1: That's open for debate.

2: Ramp up speed is largely irrelevant, because the average crit damage will put it on equal enough footing to defeat the point before it starts to hyper scale, because after 5 hits the crit weapon is already dealing damage greater than the 2 proc bonus of Condition Overload every other hit.

3: The highest base damage among non-heavy melee weapons goes to the Nikana Prime, which has great crit stats. The first, second, third, and fourth highest base damages among all melee weapons period belong to the Arca Titron, the Galatine Prime, the War, and a tie between the Scindo Prime and Fragor Prime, all of which have great crit stats. Additionally, even it were true that Status weapons had higher base damage, then it would be because of that base damage, and not Condition Overload, that they would be strong. Finally, arbitrarily giving the hypothetical status weapon in my comparison a lead in base damage, or any other stat, such as attack speed, defeats the point of the exercise, which is to demonstrate that Condition Overload itself doesn't actually have as large of an impact on damage as Blood Rush.

4: I followed the exact formula for how the mod's respective bonuses are applied, AND the exact formula for what happens when crit chance goes above 100%, 200%, etc. On top of that I even showed my work, so people can actually point out where I went wrong, if I did. I'll even link to the relevant wiki articles on Condition Overload and Blood Rush so that people can cross-reference for better correction.
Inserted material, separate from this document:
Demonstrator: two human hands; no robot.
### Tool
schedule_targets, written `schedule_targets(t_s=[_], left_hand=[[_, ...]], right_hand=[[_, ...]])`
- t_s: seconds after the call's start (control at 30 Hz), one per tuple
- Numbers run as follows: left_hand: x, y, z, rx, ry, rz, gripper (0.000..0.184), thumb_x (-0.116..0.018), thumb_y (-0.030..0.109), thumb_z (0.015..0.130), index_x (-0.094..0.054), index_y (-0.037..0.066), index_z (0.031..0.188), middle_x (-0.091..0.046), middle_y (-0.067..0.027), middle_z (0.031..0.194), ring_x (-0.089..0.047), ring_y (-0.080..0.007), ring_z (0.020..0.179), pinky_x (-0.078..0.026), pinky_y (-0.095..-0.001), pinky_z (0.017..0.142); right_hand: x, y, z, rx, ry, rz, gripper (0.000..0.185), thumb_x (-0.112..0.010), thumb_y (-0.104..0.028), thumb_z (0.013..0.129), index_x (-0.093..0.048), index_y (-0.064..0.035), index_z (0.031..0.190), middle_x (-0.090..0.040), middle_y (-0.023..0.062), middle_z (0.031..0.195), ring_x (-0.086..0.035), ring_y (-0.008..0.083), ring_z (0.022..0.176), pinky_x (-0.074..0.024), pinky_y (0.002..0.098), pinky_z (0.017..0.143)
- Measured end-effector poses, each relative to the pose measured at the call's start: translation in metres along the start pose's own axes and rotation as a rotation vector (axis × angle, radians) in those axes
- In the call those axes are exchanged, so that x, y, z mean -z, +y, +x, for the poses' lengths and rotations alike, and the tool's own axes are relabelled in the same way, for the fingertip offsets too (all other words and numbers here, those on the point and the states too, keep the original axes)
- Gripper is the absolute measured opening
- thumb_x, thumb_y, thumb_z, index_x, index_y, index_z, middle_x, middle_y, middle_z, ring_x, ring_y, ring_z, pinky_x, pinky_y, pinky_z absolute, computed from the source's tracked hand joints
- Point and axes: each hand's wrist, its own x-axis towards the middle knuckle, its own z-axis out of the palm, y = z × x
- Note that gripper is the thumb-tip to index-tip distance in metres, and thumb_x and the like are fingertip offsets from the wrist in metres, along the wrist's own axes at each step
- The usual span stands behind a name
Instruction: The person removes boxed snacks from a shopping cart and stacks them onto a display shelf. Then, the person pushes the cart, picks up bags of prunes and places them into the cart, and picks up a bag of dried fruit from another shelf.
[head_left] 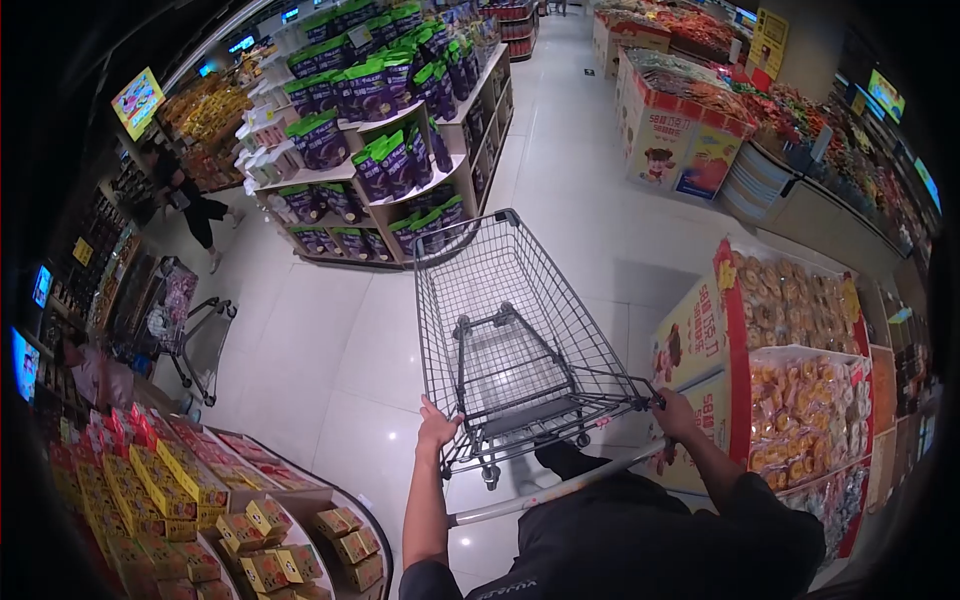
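An empty wire shopping cart (500, 330) stands in front of me, its handle bar (560, 490) close to my body. My left hand (437, 425) is at the cart's left rear side, its fingers on the wire edge. On the right rear corner of the basket, my right hand (677, 414) is closed around the frame. Both forearms reach forward over the handle bar.
Shelves of purple and green bags (385, 165) stand ahead to the left. Bins of packaged snacks (800, 400) are close on the right. Yellow boxes (160, 480) fill a display at lower left. Another cart (190, 330) and a walking person (190, 200) are farther left.
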Motion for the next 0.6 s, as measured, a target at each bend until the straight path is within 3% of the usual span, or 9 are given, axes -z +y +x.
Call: schedule_targets(t_s=[0.13,0.33,0.4,0.43,0.53,0.57,0.6], left_hand=[[0.012,0.058,0.047,-0.06,-0.057,0.05,0.114,-0.065,0.05,0.08,0.012,-0.005,0.144,-0.024,-0.0306,0.145,-0.046,-0.0447,0.122,-0.041,-0.0445,0.101],[0.035,0.116,0.161,-0.185,-0.143,0.183,0.111,-0.06,0.052,0.084,0.014,-0.005,0.143,-0.023,-0.0307,0.146,-0.045,-0.0431,0.125,-0.037,-0.0431,0.106],[0.055,0.136,0.197,-0.172,-0.407,0.274,0.107,-0.058,0.054,0.085,0.01,-0.003,0.145,-0.032,-0.0299,0.143,-0.041,-0.0423,0.128,-0.034,-0.0433,0.108],[0.067,0.158,0.196,-0.178,-0.404,0.283,0.107,-0.058,0.054,0.085,0.01,-0.003,0.145,-0.032,-0.0299,0.143,-0.041,-0.0423,0.128,-0.034,-0.0433,0.108],[0.097,0.212,0.166,-0.417,0.098,0.573,0.068,-0.057,0.044,0.088,-0.039,0.003,0.138,-0.054,-0.0237,0.126,-0.049,-0.0367,0.122,-0.039,-0.0428,0.102],[0.096,0.218,0.163,-0.638,0.312,0.317,0.049,-0.06,0.037,0.087,-0.055,0.004,0.122,-0.058,-0.0206,0.118,-0.055,-0.0354,0.111,-0.043,-0.0425,0.095],[0.097,0.229,0.153,-0.633,0.303,0.322,0.049,-0.06,0.037,0.087,-0.055,0.004,0.122,-0.058,-0.0206,0.118,-0.055,-0.0354,0.111,-0.043,-0.0425,0.095]], right_hand=[[0.001,0.022,0.028,-0.084,0.044,-0.049,0.027,-0.063,-0.015,0.077,-0.063,-0.0047,0.102,-0.066,0.0195,0.085,-0.063,0.0382,0.082,-0.0496,0.0464,0.073],[0.01,0.026,0.098,-0.131,0.129,-0.076,0.023,-0.062,-0.014,0.077,-0.064,-0.0048,0.098,-0.065,0.0209,0.083,-0.064,0.0388,0.081,-0.0504,0.0472,0.073],[0.01,0.026,0.128,-0.139,0.134,-0.084,0.021,-0.061,-0.014,0.078,-0.063,-0.0046,0.097,-0.065,0.0208,0.082,-0.064,0.0387,0.081,-0.0503,0.0474,0.073],[0.015,0.027,0.144,-0.137,0.128,-0.118,0.02,-0.061,-0.014,0.078,-0.063,-0.0043,0.096,-0.065,0.0207,0.082,-0.064,0.0387,0.082,-0.0503,0.0477,0.073],[0.025,0.016,0.192,-0.182,0.124,-0.147,0.017,-0.06,-0.013,0.079,-0.061,-0.0034,0.093,-0.065,0.0205,0.083,-0.064,0.0383,0.082,-0.05,0.0481,0.074],[0.027,0.011,0.208,-0.185,0.12,-0.145,0.017,-0.06,-0.013,0.079,-0.061,-0.0034,0.093,-0.065,0.0205,0.083,-0.064,0.0383,0.082,-0.05,0.0481,0.074],[0.031,0.007,0.223,-0.202,0.136,-0.127,0.018,-0.061,-0.014,0.079,-0.061,-0.0025,0.094,-0.065,0.0203,0.083,-0.064,0.0386,0.082,-0.0502,0.0476,0.074]])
Condition Overload: http://warframe.wikia.com/wiki/Condition_Overload

Blood Rush: http://warframe.wikia.com/wiki/Blood_Rush

And for the sake of having everything in one place, here's the crit page again: http://warframe.wikia.com/wiki/Critical_Hit

Now go ahead and correct my math if you can find a demonstrable flaw in it.

 

1-sure, lets call it that.

2-it is very relevant according to actual dps calcs.

3-a status build on a same weapon will have more base damage than a crit one cus status builds use dual stat mods that give more base damage. so you basically did not understand what i meant by saying that. and all those weapons you have listed also have great status stats as well.

4-there are more than formulas in calculating dps. im not saying your math is off, im saying youre leaving massive factors out.